IlyaFaer commented 2 years ago

@jeetpatel9, looking at this line This method is non-operational in autocommit mode return self.connection.commit(), I suspect migration is executed in autocommit mode, so every DDL statement is done separately. It's not a good practise due to performance issues. We usually recommend to use batches.

As I see, using any transactions API will not work here, as Spanner DDLs are working outside transactions.

@vi3k6i5, looks like our backend needs SchemaEditor class override to set that migration should be done in non-autocommit mode. With this, all the DDL statements will be pumping up on the connection and executed in a batch on commit(). It should fix the problem.

vi3k6i5 commented 2 years ago

Thanks @IlyaFaer : Will look into doing that, Thanks @jeetpatel9 from bring it to attention.

For now a solution that I can recommend is running the migration and the spanner instance on GCP. Running Django app on local and running spanner on GCP significantly adds to network delays causing issues.

Also try tuning CONN_MAX_AGE as per your requirement, which will reduce the number of db connection creations.

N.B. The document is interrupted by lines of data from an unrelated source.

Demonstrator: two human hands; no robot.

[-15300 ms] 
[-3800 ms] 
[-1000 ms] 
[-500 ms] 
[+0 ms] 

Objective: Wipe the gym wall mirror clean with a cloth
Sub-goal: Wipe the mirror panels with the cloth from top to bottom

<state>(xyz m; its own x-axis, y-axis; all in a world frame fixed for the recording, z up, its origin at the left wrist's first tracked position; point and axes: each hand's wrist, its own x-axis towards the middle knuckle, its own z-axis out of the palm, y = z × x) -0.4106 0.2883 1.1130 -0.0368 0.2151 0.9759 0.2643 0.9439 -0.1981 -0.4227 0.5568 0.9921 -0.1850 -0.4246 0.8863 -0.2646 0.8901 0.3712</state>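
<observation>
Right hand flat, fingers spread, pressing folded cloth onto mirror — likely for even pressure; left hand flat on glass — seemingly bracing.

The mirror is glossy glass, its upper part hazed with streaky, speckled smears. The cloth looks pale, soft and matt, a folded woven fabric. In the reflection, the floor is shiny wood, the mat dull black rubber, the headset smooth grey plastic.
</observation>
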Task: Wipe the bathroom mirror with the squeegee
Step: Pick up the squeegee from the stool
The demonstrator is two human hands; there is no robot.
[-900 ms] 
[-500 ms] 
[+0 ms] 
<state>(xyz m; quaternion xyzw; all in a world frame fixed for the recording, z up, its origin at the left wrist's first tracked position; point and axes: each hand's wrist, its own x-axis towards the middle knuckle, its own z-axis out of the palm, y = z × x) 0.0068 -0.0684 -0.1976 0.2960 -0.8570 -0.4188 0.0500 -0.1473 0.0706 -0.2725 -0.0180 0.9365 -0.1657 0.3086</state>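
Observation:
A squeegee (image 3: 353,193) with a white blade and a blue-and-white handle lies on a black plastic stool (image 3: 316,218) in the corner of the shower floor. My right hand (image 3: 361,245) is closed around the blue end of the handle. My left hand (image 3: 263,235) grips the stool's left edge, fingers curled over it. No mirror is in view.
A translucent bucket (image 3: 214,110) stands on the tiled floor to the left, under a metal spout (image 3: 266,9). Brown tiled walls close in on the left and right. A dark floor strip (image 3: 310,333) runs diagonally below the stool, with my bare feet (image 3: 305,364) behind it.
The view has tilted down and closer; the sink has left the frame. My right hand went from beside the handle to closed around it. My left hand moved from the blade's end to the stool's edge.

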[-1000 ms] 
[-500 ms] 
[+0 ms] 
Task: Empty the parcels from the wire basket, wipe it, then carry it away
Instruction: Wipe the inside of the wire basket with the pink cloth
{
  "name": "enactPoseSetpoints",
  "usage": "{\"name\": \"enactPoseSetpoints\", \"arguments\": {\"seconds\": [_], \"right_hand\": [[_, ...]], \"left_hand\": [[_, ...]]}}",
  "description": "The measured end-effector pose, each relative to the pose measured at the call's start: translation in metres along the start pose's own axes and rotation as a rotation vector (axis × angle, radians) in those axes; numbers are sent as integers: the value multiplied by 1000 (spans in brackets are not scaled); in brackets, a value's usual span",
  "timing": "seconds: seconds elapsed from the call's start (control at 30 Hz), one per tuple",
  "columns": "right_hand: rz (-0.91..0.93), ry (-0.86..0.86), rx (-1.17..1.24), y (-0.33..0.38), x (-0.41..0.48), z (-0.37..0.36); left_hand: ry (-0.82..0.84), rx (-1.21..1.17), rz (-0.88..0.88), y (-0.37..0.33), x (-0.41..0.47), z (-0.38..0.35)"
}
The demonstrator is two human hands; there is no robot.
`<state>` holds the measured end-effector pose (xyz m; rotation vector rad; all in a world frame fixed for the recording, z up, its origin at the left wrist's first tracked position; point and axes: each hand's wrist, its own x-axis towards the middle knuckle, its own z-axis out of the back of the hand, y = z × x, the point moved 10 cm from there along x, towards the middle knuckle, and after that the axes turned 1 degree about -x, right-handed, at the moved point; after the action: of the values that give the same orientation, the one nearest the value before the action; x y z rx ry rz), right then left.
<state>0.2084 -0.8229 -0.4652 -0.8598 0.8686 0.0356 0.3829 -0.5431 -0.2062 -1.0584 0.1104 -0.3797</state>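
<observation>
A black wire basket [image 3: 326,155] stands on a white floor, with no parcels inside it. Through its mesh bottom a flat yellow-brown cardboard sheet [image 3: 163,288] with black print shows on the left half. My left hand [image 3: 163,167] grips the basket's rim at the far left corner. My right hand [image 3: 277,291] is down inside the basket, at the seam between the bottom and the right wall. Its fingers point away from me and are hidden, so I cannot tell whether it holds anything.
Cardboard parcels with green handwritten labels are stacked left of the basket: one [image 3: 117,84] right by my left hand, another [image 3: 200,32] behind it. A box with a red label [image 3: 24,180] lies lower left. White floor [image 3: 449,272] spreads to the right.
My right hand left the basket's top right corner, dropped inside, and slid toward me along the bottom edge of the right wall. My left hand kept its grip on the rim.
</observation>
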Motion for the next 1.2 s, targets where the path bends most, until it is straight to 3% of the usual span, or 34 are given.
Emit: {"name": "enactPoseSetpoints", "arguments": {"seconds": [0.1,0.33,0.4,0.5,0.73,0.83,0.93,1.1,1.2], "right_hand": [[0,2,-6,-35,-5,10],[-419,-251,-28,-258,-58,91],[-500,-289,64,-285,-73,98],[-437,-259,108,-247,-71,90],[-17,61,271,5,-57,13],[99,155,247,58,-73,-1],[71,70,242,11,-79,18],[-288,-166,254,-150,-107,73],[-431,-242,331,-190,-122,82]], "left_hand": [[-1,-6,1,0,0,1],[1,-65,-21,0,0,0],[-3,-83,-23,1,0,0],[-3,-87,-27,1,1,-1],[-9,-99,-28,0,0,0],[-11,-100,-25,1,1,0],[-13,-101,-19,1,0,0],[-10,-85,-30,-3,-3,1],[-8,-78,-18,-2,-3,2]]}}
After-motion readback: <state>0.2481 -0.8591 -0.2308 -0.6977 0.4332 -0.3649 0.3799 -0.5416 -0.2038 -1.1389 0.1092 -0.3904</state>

I will investigate Illya's suggestion more and get back with a solution.

vi3k6i5 commented 2 years ago

@jeetpatel9 : can you try with these settings. AUTOCOMMIT = False CONN_MAX_AGE = 60 I am able to run migrations with the polls Django app location : local (India) to Spanner (us-central1), total migration time 10 mins.

NOTE: For the right value for CONN_MAX_AGE do try with your application what value works best.

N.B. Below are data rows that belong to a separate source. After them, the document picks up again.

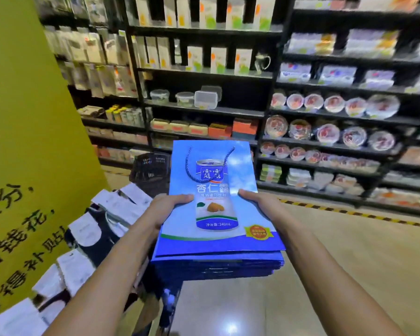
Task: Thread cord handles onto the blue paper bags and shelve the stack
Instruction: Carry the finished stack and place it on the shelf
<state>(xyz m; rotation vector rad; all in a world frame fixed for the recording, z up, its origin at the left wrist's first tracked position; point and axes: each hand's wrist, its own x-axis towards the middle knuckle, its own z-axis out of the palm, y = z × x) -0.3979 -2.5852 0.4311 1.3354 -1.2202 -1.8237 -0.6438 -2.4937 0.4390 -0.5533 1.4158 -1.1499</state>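
Observation:
A thick stack of flat blue paper bags (pixel 216 238) is carried in front of me, held level above the floor. The top bag shows a printed drink can, and a blue cord handle (pixel 204 166) lies looped on its far end. My left hand (pixel 169 206) grips the stack's left edge, thumb on top. On the right edge my right hand (pixel 255 200) holds it the same way. Fingers under the stack are hidden.
Black store shelves (pixel 204 110) with boxes, containers and plates stand ahead. A dark shopping basket (pixel 150 168) sits on the floor beyond the stack. A yellow pillar (pixel 29 141) and a display of packaged socks (pixel 95 229) are to the left. Striped tape (pixel 349 212) marks the floor.

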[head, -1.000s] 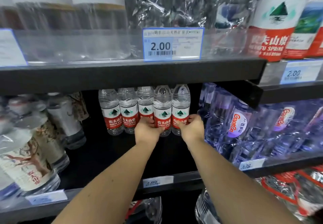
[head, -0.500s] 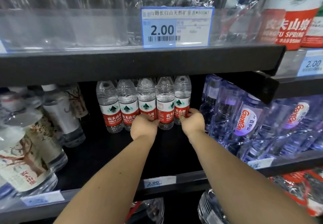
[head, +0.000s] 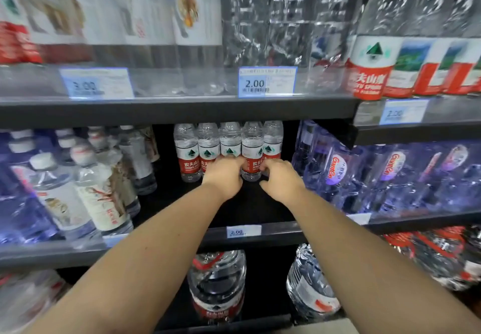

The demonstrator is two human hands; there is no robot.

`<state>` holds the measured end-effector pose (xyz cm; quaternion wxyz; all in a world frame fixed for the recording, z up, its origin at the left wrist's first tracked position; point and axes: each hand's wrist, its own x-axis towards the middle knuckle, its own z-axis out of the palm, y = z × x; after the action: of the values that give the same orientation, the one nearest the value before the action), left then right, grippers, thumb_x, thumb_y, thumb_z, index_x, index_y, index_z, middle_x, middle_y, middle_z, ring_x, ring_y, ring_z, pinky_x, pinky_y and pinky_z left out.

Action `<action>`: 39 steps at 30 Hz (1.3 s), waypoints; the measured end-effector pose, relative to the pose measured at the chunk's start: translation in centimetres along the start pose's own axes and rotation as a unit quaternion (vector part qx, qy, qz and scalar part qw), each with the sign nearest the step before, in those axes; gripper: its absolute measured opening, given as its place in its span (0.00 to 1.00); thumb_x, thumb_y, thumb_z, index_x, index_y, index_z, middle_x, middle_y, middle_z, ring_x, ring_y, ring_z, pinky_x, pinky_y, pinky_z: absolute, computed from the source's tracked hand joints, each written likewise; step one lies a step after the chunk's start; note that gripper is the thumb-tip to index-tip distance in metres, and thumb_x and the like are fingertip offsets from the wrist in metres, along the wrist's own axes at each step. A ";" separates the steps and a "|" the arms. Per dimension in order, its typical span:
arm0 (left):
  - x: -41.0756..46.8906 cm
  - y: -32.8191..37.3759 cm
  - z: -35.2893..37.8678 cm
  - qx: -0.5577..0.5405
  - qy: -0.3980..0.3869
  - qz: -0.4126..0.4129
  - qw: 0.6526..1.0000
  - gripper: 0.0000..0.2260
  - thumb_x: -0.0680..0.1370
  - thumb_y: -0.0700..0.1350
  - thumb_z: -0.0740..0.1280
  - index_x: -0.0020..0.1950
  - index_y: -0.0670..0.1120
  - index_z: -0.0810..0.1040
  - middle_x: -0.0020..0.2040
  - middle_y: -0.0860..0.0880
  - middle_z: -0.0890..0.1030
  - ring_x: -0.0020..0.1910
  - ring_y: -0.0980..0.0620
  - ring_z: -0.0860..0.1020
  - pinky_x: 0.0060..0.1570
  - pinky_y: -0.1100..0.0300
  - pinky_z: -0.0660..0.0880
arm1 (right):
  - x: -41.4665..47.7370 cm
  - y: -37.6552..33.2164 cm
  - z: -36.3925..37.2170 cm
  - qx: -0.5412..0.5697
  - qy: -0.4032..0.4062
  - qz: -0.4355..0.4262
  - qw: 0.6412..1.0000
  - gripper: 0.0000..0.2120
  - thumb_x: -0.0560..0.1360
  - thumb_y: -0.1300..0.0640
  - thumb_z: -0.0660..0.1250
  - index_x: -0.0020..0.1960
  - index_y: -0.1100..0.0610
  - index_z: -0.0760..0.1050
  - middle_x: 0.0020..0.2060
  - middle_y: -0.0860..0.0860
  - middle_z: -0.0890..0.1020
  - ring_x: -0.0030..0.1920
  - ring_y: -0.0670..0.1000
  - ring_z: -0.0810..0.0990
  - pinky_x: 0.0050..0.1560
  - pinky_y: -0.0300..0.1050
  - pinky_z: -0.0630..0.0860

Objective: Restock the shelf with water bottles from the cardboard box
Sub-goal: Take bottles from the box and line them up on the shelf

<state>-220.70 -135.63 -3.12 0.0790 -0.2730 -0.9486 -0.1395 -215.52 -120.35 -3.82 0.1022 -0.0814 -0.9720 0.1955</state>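
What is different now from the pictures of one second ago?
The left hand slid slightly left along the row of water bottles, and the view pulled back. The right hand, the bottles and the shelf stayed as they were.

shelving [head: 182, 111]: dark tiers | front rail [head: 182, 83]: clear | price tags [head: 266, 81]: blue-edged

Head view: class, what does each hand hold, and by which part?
Left hand grips a clear, red-labelled plastic water bottle around its lower body. Right hand's curled fingers touch the end bottle's label; grip unclear.
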 end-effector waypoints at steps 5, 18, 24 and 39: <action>-6.6 1.4 -5.5 0.121 -0.009 -0.004 0.993 0.17 0.76 0.46 0.64 0.65 0.48 0.73 0.63 0.44 0.74 0.64 0.41 0.69 0.60 0.46 0.68 | -6.6 -3.8 -3.5 -0.096 -0.001 -0.053 0.994 0.18 0.72 0.56 0.68 0.61 0.55 0.73 0.58 0.54 0.77 0.61 0.57 0.70 0.58 0.50 0.71; -32.4 -1.2 9.1 0.119 -0.091 -0.051 0.987 0.20 0.75 0.54 0.63 0.65 0.49 0.72 0.61 0.47 0.75 0.60 0.42 0.71 0.58 0.48 0.65 | -28.5 -4.1 13.1 -0.090 -0.119 -0.046 0.988 0.17 0.72 0.52 0.68 0.60 0.53 0.74 0.56 0.53 0.78 0.59 0.57 0.72 0.54 0.51 0.70; -39.2 -1.4 18.0 0.065 -0.216 -0.141 0.964 0.23 0.76 0.53 0.65 0.69 0.48 0.69 0.65 0.45 0.73 0.65 0.41 0.69 0.63 0.45 0.66 | -35.4 0.6 21.4 -0.037 -0.227 0.165 0.959 0.15 0.73 0.51 0.68 0.59 0.51 0.74 0.57 0.53 0.78 0.61 0.58 0.73 0.57 0.48 0.74; -41.5 -7.1 31.0 0.044 -0.402 -0.278 0.871 0.40 0.74 0.53 0.71 0.79 0.51 0.51 0.78 0.43 0.56 0.73 0.39 0.61 0.67 0.44 0.65 | -37.6 8.2 38.1 0.094 -0.280 0.447 0.844 0.41 0.68 0.57 0.72 0.76 0.55 0.56 0.70 0.60 0.67 0.65 0.62 0.72 0.63 0.55 0.73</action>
<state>-191.99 -152.47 -43.46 -0.3396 -0.0264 -0.9402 0.0079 -187.01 -134.19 -47.69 -0.2656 -0.4389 -0.7947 0.3245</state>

@IlyaFaer : I did not see any major gains in performance with AUTOCOMMIT=False or AUTOCOMMIT=True, Django runs a lot of migrations and they take time to complete on spanner.

jeetpatel9 commented 2 years ago

@vi3k6i5 I tried with AUTOCOMMIT = False & CONN_MAX_AGE = 60. It worked and took around 7 hours to finish.

I also ran the migrations as a job in Kubernetes cluster which is in the same region as the spanner instance and it still took 7 hours and 15 mins to finish migrating 42 tables.

NOTE: I deleted all the previous migration files and created new one to reduce the number of queries.

The only difference is if AUTOCOMMIT is set to FALSE the migrations does not fail half way.

vi3k6i5 commented 2 years ago

Would it be possible to share the table structure which is slowing the progress?

Also try a basic empty django app see if that is also slow for you, this generally wraps up in under 10 mins for me.

jeetpatel9 commented 2 years ago

Generally each table is taking significant amount of time but the longest is when the indexes of the tables are being created.

I tried a basic Django app with 4 tables and no indexes at all. It took around 15 mins.

Also, in most cases I get this DeadlineExceeded issue and the migrations are rarely successful. The last time I ran the migrations, this error was thrown while applying below shown migration. Also it doesn't break every time at exactly this point, it throws this error usually after applying 10-14 migrations.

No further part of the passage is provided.